### HOW TO COMPLETE THIS TASK:
Range to reproduce from the entries below: the line with "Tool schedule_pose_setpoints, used", the line with "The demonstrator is", and every line in between. Give them exactly and give nothing else.

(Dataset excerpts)
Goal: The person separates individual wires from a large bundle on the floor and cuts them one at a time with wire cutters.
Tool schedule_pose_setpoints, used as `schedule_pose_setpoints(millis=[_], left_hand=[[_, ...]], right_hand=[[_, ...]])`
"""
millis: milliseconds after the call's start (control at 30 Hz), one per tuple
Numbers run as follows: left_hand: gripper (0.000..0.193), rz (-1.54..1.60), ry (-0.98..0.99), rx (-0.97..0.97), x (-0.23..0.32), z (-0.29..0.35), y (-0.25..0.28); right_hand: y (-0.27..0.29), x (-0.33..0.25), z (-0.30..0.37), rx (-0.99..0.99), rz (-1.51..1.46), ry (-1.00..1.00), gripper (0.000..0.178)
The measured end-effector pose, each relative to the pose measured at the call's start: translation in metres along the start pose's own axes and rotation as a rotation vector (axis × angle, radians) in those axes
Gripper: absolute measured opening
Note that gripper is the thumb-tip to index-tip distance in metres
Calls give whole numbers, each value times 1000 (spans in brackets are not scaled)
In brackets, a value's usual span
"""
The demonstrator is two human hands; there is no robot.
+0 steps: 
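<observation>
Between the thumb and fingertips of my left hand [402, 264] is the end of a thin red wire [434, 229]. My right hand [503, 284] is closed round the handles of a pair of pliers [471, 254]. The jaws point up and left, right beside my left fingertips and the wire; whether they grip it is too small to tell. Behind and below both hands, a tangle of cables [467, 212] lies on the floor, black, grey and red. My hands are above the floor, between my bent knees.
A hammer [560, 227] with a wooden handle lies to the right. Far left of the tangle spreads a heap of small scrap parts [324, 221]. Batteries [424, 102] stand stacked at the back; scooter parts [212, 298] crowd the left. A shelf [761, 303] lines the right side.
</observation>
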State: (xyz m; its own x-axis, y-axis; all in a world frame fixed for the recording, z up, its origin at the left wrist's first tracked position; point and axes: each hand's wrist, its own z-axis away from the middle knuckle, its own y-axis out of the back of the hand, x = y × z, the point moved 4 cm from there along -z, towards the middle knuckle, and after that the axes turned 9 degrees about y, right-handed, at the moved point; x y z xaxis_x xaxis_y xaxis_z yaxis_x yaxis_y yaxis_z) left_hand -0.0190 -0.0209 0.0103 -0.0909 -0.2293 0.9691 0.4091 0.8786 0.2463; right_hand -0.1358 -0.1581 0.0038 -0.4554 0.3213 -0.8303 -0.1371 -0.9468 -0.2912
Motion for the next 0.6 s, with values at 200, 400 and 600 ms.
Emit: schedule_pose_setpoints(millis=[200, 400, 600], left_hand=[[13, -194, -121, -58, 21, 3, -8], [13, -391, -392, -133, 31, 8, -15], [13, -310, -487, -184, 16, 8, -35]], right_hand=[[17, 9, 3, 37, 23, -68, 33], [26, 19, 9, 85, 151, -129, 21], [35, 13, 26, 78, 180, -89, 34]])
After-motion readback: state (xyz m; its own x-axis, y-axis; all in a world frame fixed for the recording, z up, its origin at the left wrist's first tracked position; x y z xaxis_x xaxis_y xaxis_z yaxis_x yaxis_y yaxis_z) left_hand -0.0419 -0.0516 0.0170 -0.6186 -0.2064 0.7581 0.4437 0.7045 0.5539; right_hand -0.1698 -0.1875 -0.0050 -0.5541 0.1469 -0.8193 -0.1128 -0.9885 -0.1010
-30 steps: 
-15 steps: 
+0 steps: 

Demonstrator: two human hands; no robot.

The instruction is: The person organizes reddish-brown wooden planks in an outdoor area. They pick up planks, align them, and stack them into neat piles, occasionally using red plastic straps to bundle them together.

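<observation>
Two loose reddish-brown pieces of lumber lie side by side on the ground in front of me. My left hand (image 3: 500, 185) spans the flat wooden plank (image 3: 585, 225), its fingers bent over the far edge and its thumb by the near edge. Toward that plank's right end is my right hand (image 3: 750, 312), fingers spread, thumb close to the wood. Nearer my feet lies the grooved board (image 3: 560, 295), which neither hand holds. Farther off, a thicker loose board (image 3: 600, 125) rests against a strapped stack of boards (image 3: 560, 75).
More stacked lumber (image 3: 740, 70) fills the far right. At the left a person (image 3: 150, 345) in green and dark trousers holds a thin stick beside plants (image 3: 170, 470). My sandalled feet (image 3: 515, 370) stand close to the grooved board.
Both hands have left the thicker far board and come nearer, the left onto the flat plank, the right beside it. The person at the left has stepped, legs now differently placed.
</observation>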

### SOLUTION BELOW:
Tool schedule_pose_setpoints, used as `schedule_pose_setpoints(millis=[_], left_hand=[[_, ...]], right_hand=[[_, ...]])`
"""
millis: milliseconds after the call's start (control at 30 Hz), one per tuple
Numbers run as follows: left_hand: gripper (0.000..0.193), rz (-1.54..1.60), ry (-0.98..0.99), rx (-0.97..0.97), x (-0.23..0.32), z (-0.29..0.35), y (-0.25..0.28); right_hand: y (-0.27..0.29), x (-0.33..0.25), z (-0.30..0.37), rx (-0.99..0.99), rz (-1.51..1.46), ry (-1.00..1.00), gripper (0.000..0.178)
The measured end-effector pose, each relative to the pose measured at the call's start: translation in metres along the start pose's own axes and rotation as a rotation vector (axis × angle, radians) in those axes
Gripper: absolute measured opening
Note that gripper is the thumb-tip to index-tip distance in metres
Calls give whole numbers, each value times 1000 (spans in brackets are not scaled)
In brackets, a value's usual span
"""
The demonstrator is two human hands; there is no robot.

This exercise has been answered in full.